Your question touches on holdover clauses, which are an important part of many listing agreements. The holdover period is a defined amount time following the expiration of a listing agreement during which the listing brokerage would be entitled to receive a commission if the property were sold to someone introduced to the property during the listing period. This could be 30 days – it could be 300 days; it just depends on what you and your representing brokerage agreed to.
When it comes to holdover clauses, you should start by reviewing the proposed agreement terms with your listing brokerage. Typically, a holdover period in a listing agreement applies if the buyer viewed or was introduced to the property in any way during the time in which your listing agreement was active.
Buying a home is a big decision, and it can sometimes take time for a buyer to present an offer. If the brokerage found the buyer, but they happen to finalize the transaction after the listing agreement expired, the holdover is intended to recognize the need for the listing brokerage to be compensated for services leading to the sale of the property.
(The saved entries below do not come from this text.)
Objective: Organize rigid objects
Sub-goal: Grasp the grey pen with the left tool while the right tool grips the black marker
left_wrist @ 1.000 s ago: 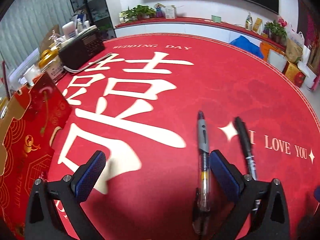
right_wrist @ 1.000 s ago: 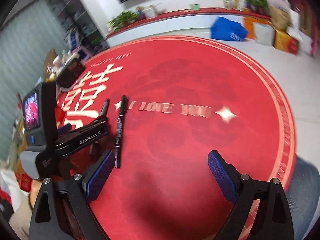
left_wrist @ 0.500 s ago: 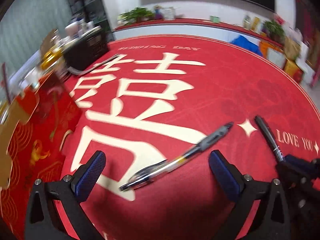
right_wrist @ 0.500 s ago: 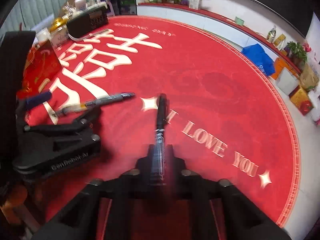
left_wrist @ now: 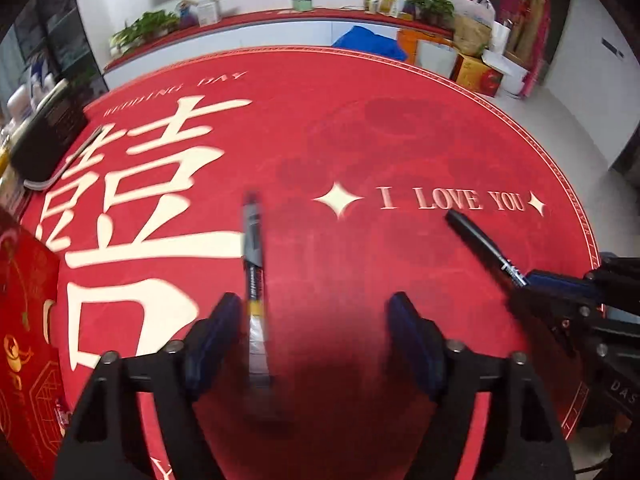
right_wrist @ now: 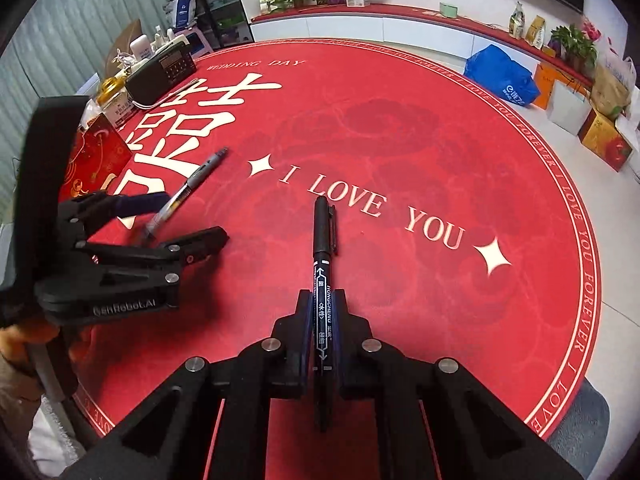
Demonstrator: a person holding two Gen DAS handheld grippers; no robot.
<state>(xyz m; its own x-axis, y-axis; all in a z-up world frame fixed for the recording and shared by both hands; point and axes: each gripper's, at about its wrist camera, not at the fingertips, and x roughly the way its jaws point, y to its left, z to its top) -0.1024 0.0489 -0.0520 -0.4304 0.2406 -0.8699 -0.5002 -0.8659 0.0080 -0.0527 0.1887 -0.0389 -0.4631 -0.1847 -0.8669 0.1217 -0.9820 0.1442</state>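
Your round red mat (right_wrist: pixel 400 128) looks like matt, short-napped cloth with cream lettering printed flat into it. The black marker (right_wrist: pixel 322 264) has a smooth, slightly glossy plastic barrel with white print. The gel pen (right_wrist: pixel 188 188) shows clear shiny plastic and a grey rubbery-looking grip. Your right hand-held gripper (right_wrist: pixel 322 328) is matt black plastic with bright metal screws and textured blue pads.

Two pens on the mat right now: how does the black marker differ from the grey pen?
The black marker is all black with white print and a clipped cap; the grey pen has a grey grip and a clear barrel. The marker is clamped in the shut right gripper; the grey pen lies between the closing jaws of the left gripper, near one pad, not yet pinched. The marker looks thicker. Both are slim pens over the red mat.
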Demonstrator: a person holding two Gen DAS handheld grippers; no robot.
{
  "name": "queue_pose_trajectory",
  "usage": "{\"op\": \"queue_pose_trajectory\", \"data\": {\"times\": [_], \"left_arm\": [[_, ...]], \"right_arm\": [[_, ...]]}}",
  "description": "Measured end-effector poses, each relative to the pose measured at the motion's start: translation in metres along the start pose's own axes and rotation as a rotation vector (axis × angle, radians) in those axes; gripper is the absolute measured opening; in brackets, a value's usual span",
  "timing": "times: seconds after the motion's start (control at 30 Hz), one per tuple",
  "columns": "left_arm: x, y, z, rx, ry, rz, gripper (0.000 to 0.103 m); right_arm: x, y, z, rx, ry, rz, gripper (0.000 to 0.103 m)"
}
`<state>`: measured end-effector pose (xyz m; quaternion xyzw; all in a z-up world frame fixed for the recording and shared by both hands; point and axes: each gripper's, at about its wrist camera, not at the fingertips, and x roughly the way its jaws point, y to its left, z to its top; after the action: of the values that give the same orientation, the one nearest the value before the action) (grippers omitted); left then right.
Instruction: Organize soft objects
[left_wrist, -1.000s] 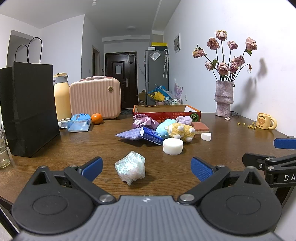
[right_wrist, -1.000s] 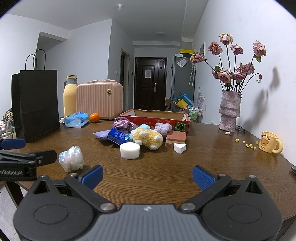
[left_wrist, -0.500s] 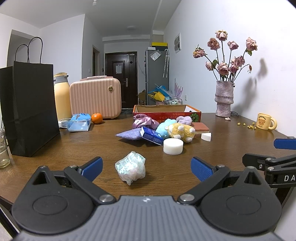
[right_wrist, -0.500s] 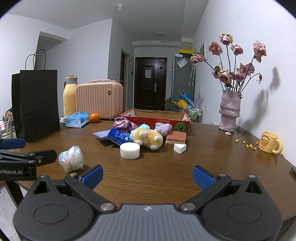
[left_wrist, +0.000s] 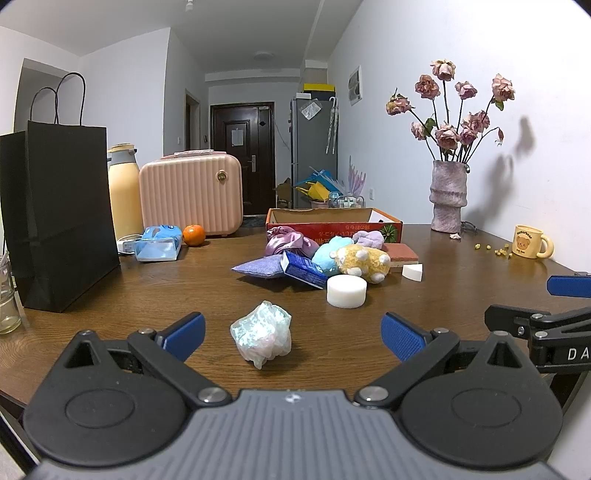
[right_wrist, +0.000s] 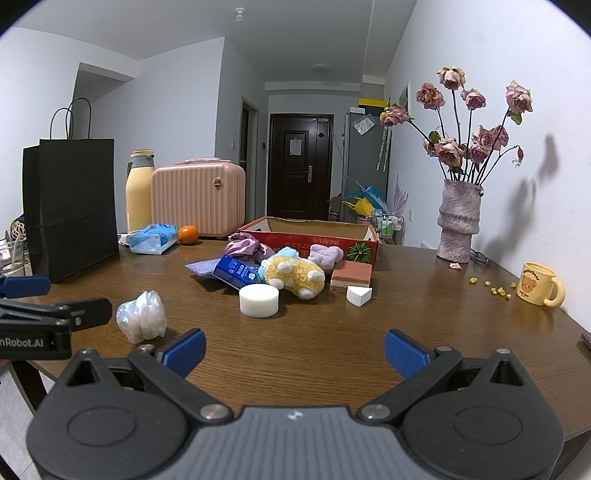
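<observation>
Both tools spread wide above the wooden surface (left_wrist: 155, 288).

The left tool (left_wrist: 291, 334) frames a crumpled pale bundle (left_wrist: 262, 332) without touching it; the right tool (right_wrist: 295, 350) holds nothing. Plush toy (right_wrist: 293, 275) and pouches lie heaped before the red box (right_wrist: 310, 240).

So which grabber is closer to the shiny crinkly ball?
Left. The left gripper is open right in front of the crinkly ball; the right gripper sits off to the ball's right side.

left gripper (left_wrist: 291, 334), right gripper (right_wrist: 294, 350): black linkages, silver pivot screws, blue ribbed fingers (left_wrist: 400, 335), grey ridged body.
</observation>
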<state>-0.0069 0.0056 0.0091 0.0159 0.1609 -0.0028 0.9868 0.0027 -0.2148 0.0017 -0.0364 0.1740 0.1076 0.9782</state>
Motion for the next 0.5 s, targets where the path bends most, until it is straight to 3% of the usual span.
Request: {"op": "queue_pose_trajectory", "data": {"times": [0.5], "left_arm": [[0.029,0.003,-0.005,-0.002,0.042,0.015,0.103]], "right_arm": [[0.026,-0.001,-0.005,0.005,0.036,0.011,0.103]]}}
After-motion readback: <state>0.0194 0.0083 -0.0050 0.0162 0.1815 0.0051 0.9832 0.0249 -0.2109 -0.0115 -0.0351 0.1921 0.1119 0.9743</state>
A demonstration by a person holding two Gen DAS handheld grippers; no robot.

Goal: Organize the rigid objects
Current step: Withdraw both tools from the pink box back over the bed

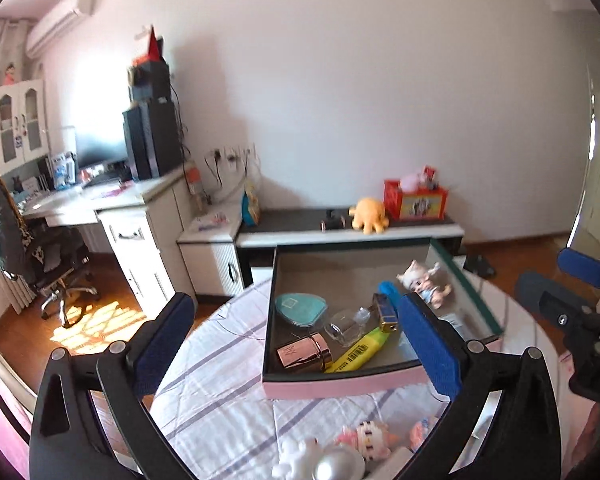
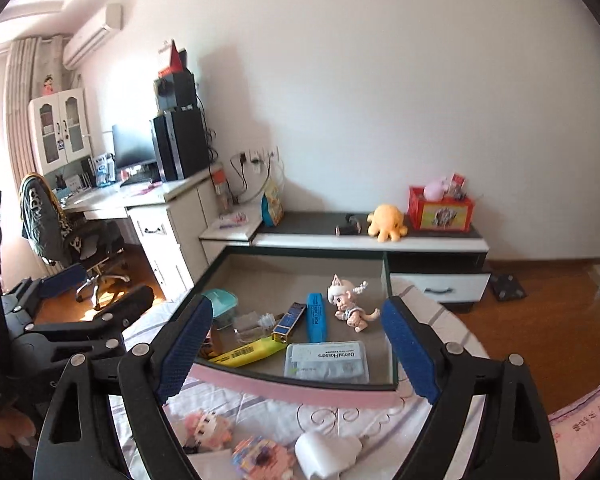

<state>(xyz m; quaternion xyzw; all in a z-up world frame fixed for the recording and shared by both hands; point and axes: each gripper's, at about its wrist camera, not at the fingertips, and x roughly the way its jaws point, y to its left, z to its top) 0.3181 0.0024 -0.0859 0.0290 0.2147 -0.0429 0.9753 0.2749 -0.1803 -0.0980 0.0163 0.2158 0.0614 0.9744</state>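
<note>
both tools stand wide open and empty: left tool (image 1: 300,334), right tool (image 2: 296,350). the pink-rimmed box (image 2: 300,394) sits on the striped cloth just ahead of both, already holding a yellow highlighter (image 2: 248,354) and a doll (image 2: 350,304). loose toys, among them a white piece (image 2: 326,450), lie nearer than the box, below the right tool, probably closer to it.

At your 12 o'clock a low cabinet (image 2: 364,242) carries a yellow plush (image 2: 387,220) and red box (image 2: 440,208). At 10 o'clock: desk (image 2: 140,196), monitor (image 2: 134,152), chair (image 2: 60,220).
</note>
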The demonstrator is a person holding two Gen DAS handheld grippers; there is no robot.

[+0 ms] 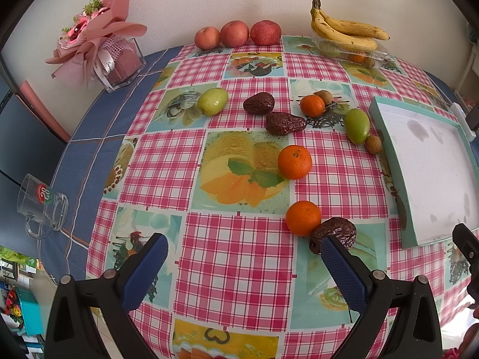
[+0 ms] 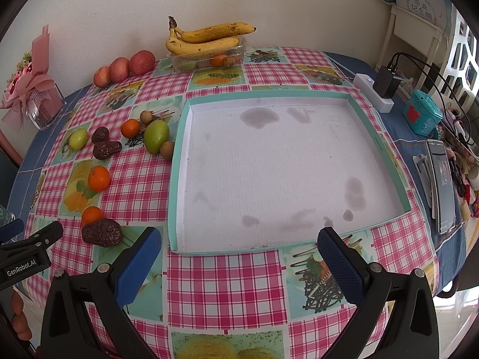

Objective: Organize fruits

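Left tool (image 1: pixel 244 246) released, over bench (image 1: pixel 233 239) near date (image 1: pixel 332 234). Right tool (image 2: pixel 238 240) released, at tray (image 2: pixel 179 179) edge; fruits loose beside tray.

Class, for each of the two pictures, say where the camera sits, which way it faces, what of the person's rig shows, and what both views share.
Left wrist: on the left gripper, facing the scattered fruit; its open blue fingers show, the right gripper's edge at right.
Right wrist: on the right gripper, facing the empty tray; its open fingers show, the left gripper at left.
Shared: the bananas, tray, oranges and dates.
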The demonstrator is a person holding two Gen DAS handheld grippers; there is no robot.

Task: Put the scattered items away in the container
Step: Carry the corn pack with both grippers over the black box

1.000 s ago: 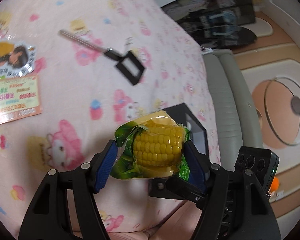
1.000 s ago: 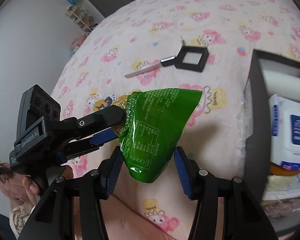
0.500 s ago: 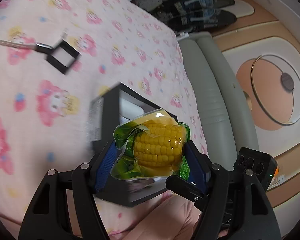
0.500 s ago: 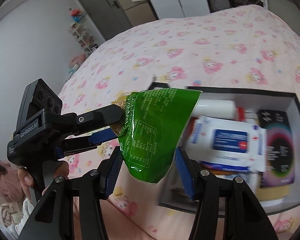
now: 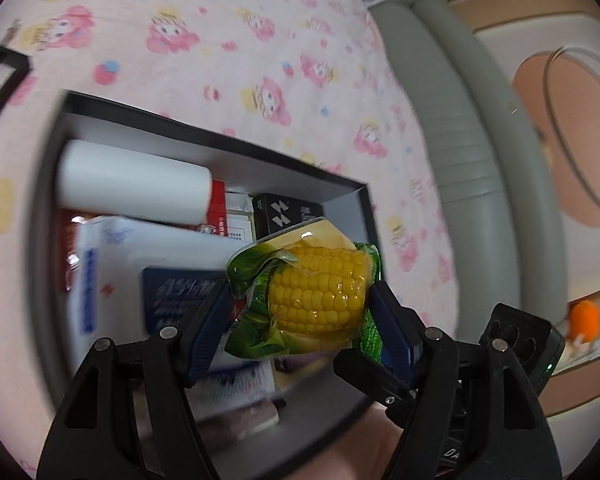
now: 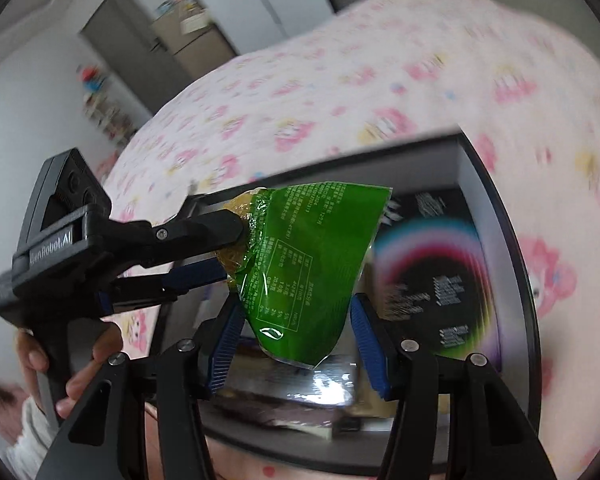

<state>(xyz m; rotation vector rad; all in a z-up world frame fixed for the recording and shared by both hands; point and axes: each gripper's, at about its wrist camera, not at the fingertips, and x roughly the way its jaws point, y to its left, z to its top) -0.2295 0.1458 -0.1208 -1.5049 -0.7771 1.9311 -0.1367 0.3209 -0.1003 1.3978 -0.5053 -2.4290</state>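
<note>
A vacuum-sealed corn cob pack (image 5: 316,292), yellow cob in green wrap, hangs over the open black box (image 5: 220,136). My left gripper (image 5: 300,304) is shut on it, blue pads pressing both sides. In the right wrist view the left gripper (image 6: 236,248) clamps the pack's (image 6: 312,264) upper left end. My right gripper (image 6: 298,340) is open, and the pack's green tail hangs between its pads without touching them. The box (image 6: 528,320) holds a white roll (image 5: 132,184), a blue-and-white wipes pack (image 5: 112,264) and a black carton (image 6: 432,272).
The box lies on a pink cartoon-print bed sheet (image 5: 220,40). A black square-framed tool (image 5: 0,80) lies on the sheet at far left. A grey padded bed edge (image 5: 460,140) runs along the right. A person's hand (image 6: 80,368) grips the left tool's handle.
Both grippers have carried the corn pack sideways from above the bare sheet to above the open box. The black framed tool has slid to the left edge of the view.
</note>
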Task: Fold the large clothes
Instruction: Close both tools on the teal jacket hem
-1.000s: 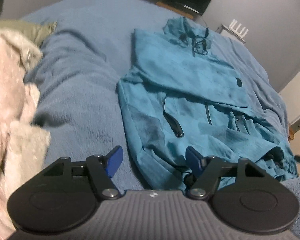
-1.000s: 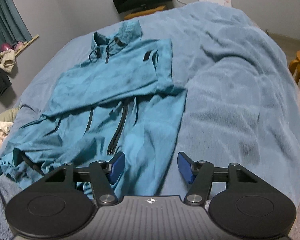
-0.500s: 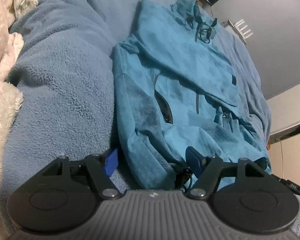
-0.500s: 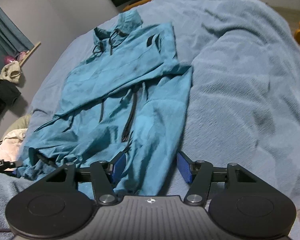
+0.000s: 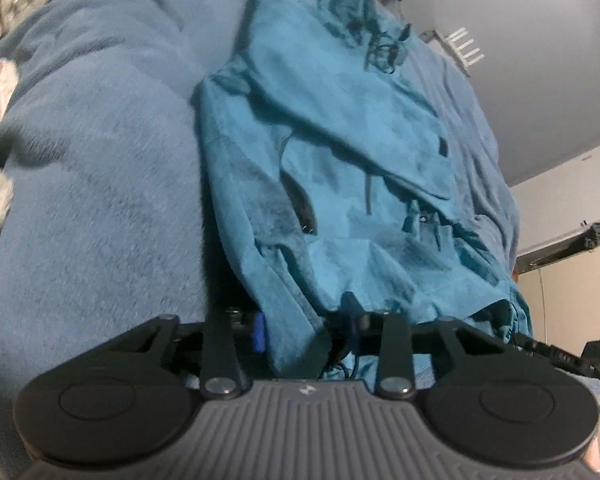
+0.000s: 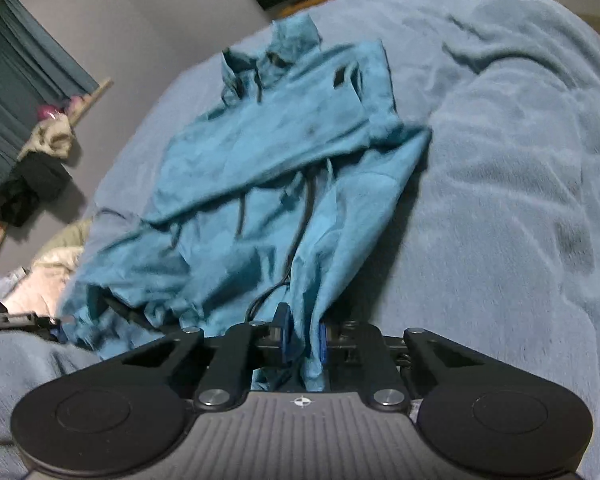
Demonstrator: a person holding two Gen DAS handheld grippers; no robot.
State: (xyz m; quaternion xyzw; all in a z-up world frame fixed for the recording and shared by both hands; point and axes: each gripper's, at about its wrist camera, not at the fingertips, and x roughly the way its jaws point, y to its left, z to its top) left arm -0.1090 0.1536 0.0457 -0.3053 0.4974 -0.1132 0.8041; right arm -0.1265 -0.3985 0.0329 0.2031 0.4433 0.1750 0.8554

For example, let’s say, someone toured the home during an open house within the listing period and then decided to buy the property after the listing expired, but within the holdover period, commission would be owing to the listing brokerage and the buyer brokerage, if that was a term of the listing. This protects the brokerage from a seller and a buyer who collude to get around paying commission by waiting to the expiry of the listing. We’ll talk about the seller’s rights and obligations in a minute.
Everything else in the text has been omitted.